EXERCISE ->
For the word "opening", state how many lines of the data include it. Respond with the number only.

RECORDS SUPPLIED ->
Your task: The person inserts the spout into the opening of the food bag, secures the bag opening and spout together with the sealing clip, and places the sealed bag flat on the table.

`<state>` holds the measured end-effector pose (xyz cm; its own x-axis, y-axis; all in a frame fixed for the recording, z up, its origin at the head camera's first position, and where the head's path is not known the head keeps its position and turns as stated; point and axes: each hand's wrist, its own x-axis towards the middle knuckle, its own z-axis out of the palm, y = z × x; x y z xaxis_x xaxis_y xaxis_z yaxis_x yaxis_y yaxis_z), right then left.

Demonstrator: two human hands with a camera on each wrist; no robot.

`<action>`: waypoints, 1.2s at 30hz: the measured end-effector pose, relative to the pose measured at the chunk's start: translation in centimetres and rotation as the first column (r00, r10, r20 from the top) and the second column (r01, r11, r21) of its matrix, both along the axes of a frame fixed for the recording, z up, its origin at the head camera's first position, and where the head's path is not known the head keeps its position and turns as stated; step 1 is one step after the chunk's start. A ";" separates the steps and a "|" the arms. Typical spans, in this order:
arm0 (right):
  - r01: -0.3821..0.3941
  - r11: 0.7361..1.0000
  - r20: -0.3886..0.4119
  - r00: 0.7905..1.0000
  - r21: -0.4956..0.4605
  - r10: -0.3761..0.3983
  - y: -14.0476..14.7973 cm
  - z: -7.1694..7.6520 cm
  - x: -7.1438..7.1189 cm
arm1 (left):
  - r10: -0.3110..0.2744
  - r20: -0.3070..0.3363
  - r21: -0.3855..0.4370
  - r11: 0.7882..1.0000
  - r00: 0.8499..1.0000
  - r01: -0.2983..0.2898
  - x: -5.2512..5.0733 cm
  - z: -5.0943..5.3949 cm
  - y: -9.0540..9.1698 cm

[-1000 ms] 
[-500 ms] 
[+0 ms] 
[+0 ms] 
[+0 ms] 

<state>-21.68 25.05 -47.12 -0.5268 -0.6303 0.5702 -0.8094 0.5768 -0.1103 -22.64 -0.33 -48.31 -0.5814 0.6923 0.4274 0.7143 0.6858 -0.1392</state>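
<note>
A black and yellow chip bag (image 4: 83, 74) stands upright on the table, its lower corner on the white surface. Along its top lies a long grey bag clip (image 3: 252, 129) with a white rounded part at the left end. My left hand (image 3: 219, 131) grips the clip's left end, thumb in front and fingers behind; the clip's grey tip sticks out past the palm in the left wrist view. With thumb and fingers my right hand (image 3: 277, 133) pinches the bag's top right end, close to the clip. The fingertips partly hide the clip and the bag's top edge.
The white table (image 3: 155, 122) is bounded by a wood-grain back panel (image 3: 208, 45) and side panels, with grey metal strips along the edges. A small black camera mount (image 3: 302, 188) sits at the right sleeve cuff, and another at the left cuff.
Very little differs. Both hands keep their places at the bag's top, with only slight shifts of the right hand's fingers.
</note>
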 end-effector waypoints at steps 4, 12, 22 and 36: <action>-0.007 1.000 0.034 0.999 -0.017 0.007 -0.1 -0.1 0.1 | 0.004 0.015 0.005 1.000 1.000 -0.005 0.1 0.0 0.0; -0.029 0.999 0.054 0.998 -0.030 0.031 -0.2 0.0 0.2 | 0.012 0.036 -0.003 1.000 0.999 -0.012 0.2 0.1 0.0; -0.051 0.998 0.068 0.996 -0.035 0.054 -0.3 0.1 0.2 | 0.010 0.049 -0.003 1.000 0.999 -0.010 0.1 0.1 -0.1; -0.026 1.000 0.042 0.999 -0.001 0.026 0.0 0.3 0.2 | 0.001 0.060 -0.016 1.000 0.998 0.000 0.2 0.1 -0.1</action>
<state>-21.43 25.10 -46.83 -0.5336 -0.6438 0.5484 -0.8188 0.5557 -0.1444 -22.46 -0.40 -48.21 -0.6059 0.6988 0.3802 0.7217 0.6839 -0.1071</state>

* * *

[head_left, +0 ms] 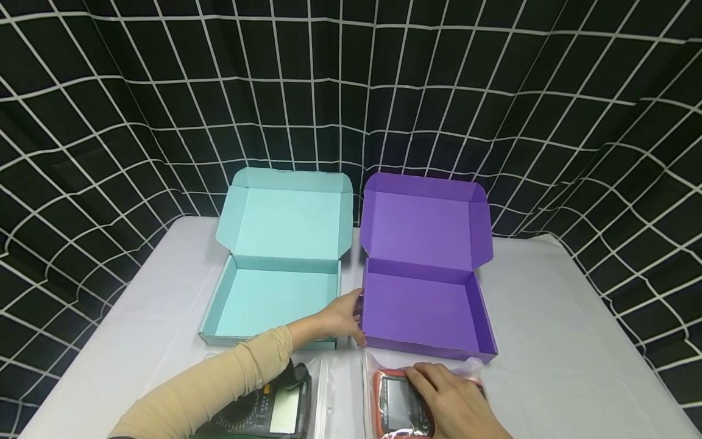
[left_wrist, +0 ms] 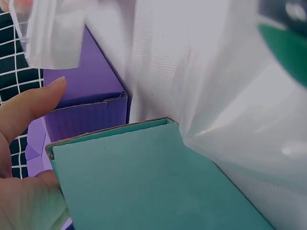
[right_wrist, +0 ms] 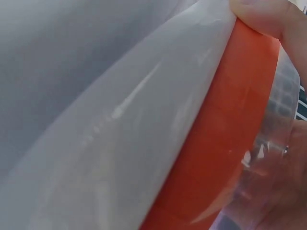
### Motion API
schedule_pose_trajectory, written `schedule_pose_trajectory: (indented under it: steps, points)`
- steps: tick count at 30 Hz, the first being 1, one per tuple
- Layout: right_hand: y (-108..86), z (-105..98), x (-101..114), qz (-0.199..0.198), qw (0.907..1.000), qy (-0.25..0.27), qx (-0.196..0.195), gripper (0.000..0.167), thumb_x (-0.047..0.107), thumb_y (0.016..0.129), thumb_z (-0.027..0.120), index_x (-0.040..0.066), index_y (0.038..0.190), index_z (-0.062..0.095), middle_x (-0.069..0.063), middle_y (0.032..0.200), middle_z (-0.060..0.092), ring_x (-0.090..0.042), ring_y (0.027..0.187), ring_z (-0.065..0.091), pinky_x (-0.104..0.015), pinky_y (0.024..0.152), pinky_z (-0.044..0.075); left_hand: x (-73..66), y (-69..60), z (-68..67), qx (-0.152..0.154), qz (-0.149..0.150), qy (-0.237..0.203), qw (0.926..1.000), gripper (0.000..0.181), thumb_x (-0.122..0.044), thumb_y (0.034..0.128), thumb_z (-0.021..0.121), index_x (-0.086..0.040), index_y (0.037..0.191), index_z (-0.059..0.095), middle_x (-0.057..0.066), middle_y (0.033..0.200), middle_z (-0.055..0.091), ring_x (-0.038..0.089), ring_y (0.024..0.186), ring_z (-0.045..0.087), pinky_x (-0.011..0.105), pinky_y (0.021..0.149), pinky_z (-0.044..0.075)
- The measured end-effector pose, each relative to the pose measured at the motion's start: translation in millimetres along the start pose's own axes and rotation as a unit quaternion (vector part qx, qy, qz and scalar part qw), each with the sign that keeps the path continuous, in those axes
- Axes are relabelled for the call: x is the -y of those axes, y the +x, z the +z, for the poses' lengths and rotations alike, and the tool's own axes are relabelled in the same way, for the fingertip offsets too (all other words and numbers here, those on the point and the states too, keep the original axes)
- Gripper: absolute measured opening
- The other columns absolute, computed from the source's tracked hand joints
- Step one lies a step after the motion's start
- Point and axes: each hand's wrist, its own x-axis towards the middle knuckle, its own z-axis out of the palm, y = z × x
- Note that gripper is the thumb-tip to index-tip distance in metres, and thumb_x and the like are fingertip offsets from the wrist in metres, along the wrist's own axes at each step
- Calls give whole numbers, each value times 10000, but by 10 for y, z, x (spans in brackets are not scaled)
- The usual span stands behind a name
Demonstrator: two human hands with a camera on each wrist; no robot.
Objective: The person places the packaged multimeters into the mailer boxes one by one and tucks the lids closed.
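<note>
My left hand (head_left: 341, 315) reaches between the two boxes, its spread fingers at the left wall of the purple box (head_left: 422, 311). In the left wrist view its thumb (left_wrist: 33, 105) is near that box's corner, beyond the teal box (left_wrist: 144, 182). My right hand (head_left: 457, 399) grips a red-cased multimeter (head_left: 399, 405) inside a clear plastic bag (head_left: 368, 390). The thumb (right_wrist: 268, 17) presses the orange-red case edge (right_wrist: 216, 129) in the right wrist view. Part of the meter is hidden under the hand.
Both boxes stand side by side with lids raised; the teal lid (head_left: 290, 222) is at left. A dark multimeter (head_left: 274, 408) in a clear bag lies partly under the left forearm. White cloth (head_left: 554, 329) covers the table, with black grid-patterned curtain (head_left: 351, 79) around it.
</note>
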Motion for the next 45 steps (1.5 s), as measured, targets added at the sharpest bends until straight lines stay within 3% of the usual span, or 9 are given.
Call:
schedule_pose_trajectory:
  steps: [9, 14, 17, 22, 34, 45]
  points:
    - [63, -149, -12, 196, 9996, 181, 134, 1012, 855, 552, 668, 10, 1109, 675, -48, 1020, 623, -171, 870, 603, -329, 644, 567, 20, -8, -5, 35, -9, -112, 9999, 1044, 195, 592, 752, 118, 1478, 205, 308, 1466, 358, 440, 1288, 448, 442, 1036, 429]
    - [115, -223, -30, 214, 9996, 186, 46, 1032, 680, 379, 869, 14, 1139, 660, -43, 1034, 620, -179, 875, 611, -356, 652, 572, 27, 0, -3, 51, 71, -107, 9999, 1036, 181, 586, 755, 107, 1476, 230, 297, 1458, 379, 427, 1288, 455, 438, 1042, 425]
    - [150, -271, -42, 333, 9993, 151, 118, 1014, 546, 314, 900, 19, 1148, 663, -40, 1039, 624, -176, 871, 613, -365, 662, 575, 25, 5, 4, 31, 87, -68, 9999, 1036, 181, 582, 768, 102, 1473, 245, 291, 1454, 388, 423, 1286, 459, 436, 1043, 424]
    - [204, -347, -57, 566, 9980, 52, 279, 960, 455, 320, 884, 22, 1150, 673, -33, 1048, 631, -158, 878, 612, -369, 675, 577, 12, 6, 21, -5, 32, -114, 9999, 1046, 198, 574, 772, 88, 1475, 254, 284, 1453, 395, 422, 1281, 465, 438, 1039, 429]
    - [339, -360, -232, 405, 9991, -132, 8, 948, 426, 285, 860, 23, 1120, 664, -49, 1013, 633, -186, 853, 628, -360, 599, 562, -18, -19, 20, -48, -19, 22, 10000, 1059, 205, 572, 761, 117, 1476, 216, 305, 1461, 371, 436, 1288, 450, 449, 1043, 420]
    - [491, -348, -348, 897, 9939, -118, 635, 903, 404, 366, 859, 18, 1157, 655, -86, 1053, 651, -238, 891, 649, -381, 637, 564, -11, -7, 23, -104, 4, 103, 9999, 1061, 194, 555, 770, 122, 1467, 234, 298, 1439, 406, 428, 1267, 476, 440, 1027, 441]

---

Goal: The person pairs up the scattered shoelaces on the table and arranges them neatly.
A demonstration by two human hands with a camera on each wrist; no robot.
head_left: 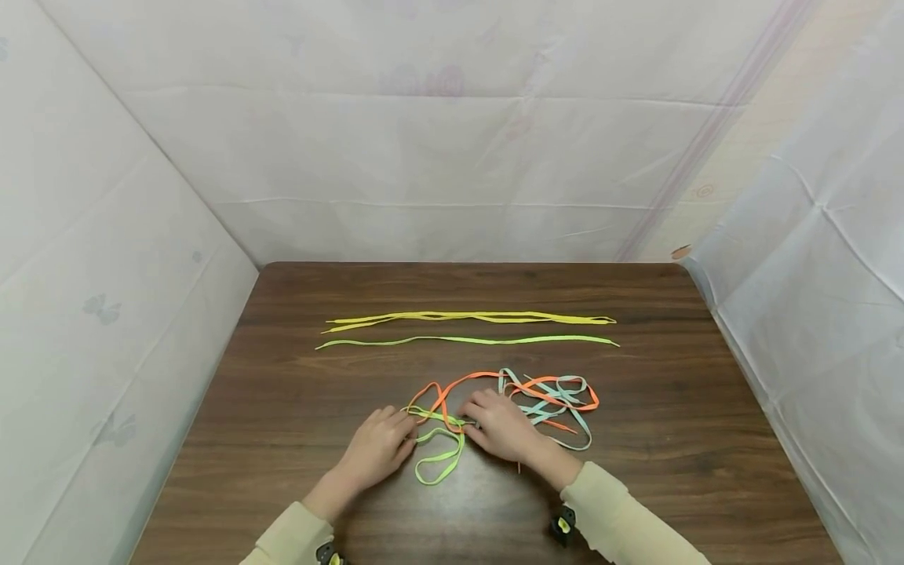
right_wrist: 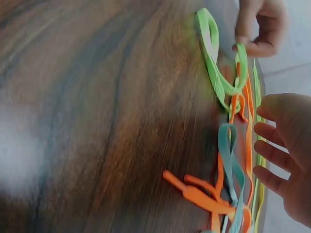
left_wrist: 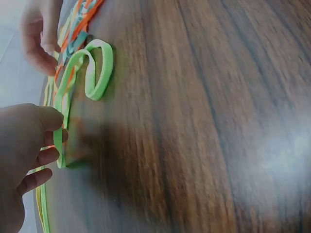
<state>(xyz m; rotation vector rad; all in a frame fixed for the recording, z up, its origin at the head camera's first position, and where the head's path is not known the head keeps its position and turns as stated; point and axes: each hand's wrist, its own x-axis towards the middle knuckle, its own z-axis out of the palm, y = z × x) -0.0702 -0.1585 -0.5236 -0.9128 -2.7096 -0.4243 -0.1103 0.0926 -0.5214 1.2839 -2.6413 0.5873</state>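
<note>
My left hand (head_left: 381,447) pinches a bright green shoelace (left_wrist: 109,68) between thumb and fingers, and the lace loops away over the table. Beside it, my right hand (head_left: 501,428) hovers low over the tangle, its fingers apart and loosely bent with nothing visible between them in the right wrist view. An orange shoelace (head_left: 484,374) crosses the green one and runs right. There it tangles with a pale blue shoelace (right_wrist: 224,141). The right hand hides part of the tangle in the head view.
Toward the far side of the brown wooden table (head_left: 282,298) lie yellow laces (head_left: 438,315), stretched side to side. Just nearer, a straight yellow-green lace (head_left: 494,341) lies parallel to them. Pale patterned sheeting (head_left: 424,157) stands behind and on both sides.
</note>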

YOUR SOLUTION ->
2